1. Load all the modules
2. read the training pool 
3. select random training set of 25 structure from the pool (can be done with np.rand) --> latter exclude these from the pool
4. Train a committee (just to check we can train 2)
5. predict on the training pool and sort max energy error
6. Then we repeat in a for loop.

## To Do 

- for loop everywhere
- avoid using scripts for MACE
- fix E0s

In [None]:
from IPython.display import Image, display
display(Image(filename='../initial-datasets/zundel/zundel.png'))

## Import modules

In [3]:
import os, sys
import multiprocessing
from pathlib import Path
from tqdm.notebook import tqdm

import numpy as np
import matplotlib.pyplot as plt

from ase.io import read, write # read and write structures
# from ase.visualize import view # visualize structures (optional)
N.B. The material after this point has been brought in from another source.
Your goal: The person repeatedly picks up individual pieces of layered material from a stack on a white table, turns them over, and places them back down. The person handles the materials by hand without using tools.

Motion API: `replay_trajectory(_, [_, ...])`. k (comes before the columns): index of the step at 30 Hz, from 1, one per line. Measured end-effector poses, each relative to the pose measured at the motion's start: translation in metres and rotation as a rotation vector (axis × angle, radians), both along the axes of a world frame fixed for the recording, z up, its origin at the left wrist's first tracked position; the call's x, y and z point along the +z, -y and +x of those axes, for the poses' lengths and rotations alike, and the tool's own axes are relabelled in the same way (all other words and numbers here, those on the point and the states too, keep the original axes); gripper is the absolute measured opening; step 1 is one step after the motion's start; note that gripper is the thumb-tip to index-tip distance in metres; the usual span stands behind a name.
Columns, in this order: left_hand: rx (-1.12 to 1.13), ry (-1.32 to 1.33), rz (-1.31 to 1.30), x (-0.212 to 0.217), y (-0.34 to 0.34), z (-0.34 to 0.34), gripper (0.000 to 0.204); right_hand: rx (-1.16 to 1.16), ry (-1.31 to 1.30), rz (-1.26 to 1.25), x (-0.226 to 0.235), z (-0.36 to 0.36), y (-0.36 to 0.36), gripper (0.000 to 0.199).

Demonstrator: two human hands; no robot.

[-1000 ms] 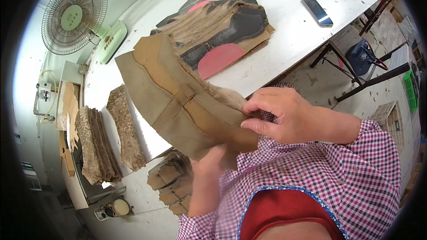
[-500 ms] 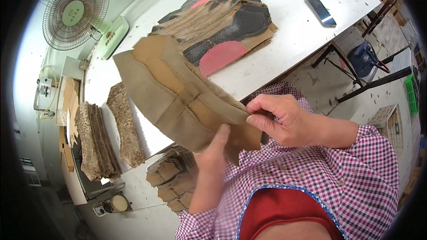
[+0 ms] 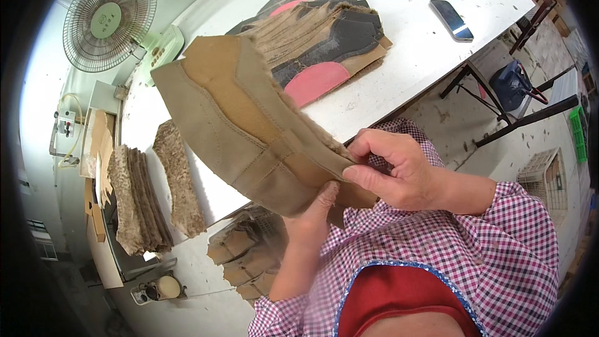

# import functions to run this tutorial
from myfunctions import train_mace     # train MACE model
from myfunctions import eval_mace      # evaluate MACE model
from myfunctions import extxyz2energy  # extract energy from extxyz file
from myfunctions import run_qbc        # run Query by Committee

In [4]:
np.random.seed(0)
plt.style.use('notebook.mplstyle')
os.makedirs('config', exist_ok=True)
os.makedirs('models', exist_ok=True)
os.makedirs('structures', exist_ok=True)

In [5]:
n_init_train = 20
n_test = 50  
n_committee = 4
parallel = False
qbc_folder = "qbc-work" # if you modify this, add the new folder to .gitignore

## Select initial training structures

In [6]:
# Read the all the structures from file
structures = read('../initial-datasets/zundel/train.extxyz', index=':')
print(f'Total number of structures: {len(structures)}')
# view(structures)  # Opens an interactive GUI window to visualize the structures

Total number of structures: 1000


In [7]:
# Create the initial training and test sets
selected_indices = np.random.choice(len(structures), size=(n_init_train + n_test), replace=False)
remaining_candidate_idcs = np.delete(np.arange(len(structures)), selected_indices)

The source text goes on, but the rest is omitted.